If not, how long should I wait for it to clear up on its own, before
deciding that it won't and trying the water? Or is there something
better than water to use here?
(How about water, followed by some blasts of air from one of those
compressed air cleaners for electronics, to try to blow the water out?)

Signature
--Tim Smith
SoCalMike - 01 Feb 2006 11:30 GMT
> I took it in to have this looked at, but all the dealer did was run
> diagnostics and look at logs, and said nothing shows up, and suggested
> that it would probably get better as it dried out. They said if it did
> not, they would have to replace the whole air system control panel.
yup. unless you wanted to try to take it all apart and clean it, if
possible. a dealer isnt going to go to the effort, though.
> If it was just a water spill, I'd guess the dealer is right, but soda
> leaves a residue. Is that conductive (and possibly causing an
> intermittent short)? (Or is it highly resistive, making it hard for a
> switch to make contact? I'm at a loss to explain how anything could
> explain the weird behavior I'm seeing--that coupling between the fan
> control and the recirc seem odd).
sugar, acid, nothing thats any good.
> So, I'm wondering if it might be a good idea to on purpose spill some
> water on the thing, to try to wash away or at least dilute the soda
[quoted text clipped - 3 lines]
> deciding that it won't and trying the water? Or is there something
> better than water to use here?
radio shack electronic contact cleaner. spray can, with the tube on the
nozzle. stick it in to the nooks/crannies, blast away while operating
the controls. power off, of course.
also seen similar products for VCR head cleaning, electric motor
cleaning, etc.
downside? may cause plastics to haze.
> (How about water, followed by some blasts of air from one of those
> compressed air cleaners for electronics, to try to blow the water out?)
if i was going to use water, id ONLY use distilled water, preferably
warm. air might work, or might force water even further in causing more
damage if power is applied before its thoroughly dried out.
on second thought, denatured alcohol/rubbing alcoholin a spray bottle
might work better in that its water-based/soluble, and dries on its own.
may also cause plastics to haze, but i would GUESS its weaker(safer)than
anything in a spray can, ie: no propellant/petroleum distillates.
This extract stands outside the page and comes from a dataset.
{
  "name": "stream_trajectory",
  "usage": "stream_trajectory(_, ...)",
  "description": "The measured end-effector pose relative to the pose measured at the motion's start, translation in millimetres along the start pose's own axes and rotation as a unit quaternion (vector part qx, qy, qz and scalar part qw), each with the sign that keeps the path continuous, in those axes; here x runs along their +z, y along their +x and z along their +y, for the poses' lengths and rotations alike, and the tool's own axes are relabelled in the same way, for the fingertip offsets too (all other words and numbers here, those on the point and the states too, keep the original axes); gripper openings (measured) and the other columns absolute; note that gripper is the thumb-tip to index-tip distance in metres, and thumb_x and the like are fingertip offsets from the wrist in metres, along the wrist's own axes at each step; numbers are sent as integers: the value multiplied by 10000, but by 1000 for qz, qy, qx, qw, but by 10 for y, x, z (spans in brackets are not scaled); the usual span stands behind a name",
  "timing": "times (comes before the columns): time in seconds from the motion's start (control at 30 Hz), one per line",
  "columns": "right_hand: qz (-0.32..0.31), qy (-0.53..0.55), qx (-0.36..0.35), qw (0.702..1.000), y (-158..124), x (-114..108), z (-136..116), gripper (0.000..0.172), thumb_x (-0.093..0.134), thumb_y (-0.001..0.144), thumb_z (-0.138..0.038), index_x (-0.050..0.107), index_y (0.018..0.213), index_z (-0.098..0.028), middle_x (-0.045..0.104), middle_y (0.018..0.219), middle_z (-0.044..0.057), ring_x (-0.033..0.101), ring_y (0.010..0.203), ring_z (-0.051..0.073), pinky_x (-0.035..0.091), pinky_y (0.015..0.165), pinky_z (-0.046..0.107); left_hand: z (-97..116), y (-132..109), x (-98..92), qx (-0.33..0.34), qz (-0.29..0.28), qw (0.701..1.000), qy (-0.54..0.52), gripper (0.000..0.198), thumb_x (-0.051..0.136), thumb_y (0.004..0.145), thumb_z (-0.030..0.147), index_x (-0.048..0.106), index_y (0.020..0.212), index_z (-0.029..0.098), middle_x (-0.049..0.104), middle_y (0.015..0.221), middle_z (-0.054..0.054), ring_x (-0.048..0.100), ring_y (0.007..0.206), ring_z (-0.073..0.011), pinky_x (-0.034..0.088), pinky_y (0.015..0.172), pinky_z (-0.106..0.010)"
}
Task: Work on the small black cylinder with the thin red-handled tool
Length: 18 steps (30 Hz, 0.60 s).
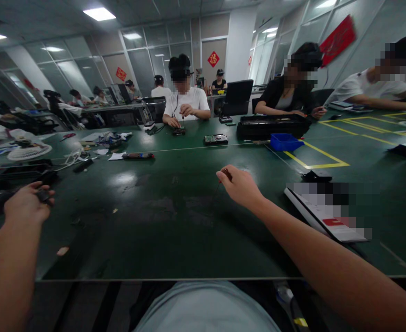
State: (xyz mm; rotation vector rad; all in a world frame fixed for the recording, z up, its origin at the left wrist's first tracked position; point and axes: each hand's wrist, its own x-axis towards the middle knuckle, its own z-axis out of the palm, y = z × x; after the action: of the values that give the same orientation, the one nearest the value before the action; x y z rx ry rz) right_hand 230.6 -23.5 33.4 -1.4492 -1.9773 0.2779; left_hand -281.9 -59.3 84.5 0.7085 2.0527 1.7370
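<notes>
My right hand [242, 186] is closed around a screwdriver [218, 190], whose thin shaft points down toward the green tabletop [147, 240]. Most of its handle is hidden by my fingers. Over at the left side of the table, my left hand [26, 205] curls its fingers around a small dark object [44, 195] of a kind I cannot make out. Beyond my hands lie a dark, long electric screwdriver [138, 156] and an open device with a green circuit board [215, 139].
A blue bin [285, 142] stands before a long black casing [273, 126]. At right lies a white booklet [322, 216]. Cables [73, 159] and a white fan [29, 151] occupy the left. Across the table, a person in white [189, 103] works on a small device.
</notes>
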Motion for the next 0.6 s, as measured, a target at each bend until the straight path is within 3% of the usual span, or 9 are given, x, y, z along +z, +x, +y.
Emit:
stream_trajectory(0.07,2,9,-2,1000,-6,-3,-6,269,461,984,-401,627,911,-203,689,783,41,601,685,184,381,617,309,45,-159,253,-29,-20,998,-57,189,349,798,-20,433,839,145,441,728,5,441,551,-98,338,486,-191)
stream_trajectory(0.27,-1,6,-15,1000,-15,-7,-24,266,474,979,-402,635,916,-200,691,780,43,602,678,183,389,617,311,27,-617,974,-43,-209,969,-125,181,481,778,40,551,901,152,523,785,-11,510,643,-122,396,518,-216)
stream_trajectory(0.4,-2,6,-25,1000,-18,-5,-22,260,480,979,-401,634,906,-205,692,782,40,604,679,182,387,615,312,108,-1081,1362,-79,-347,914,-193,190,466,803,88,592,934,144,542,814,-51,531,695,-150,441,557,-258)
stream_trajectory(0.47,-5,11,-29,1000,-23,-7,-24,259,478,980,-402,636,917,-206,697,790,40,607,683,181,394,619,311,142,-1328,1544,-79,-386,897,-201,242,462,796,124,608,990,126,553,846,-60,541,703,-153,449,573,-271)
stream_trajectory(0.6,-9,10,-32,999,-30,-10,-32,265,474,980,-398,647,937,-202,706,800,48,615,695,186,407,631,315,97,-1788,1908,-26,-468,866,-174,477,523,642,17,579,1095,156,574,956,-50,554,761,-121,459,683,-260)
'Curly Q. Links' - 01 Feb 2006 17:39 GMT
> A cup in the frontmost cup holder in my 2006 CR-V suffered a serious
> loss of structural integrity, and some of the soda appears to have gone
[quoted text clipped - 62 lines]
> --
> --Tim Smith
----------------------------------
Mike's half right. You need a geek to help you. Remove the unit and
disassemble it. Water has to be used FIRST since aerosols won't dissolve
sugar. Wash the circuits with warm distilled water until all the sugar
and conductive chemicals are gone. Flush with pure Methyl hydrate (not
rubbing alcohol). Don't wash the lubes out of the controls. Dry with
compressed air and allow to dry in front of a fan or hot air register
for overnight.
The unit probably costs $350 bux, right?
I've done this kind of salvage work with circuit boards that were
damaged by spilled coffee, while powered up. You need to do it ASAP
before parts of the circuit get 'electrolyzed' away (my word).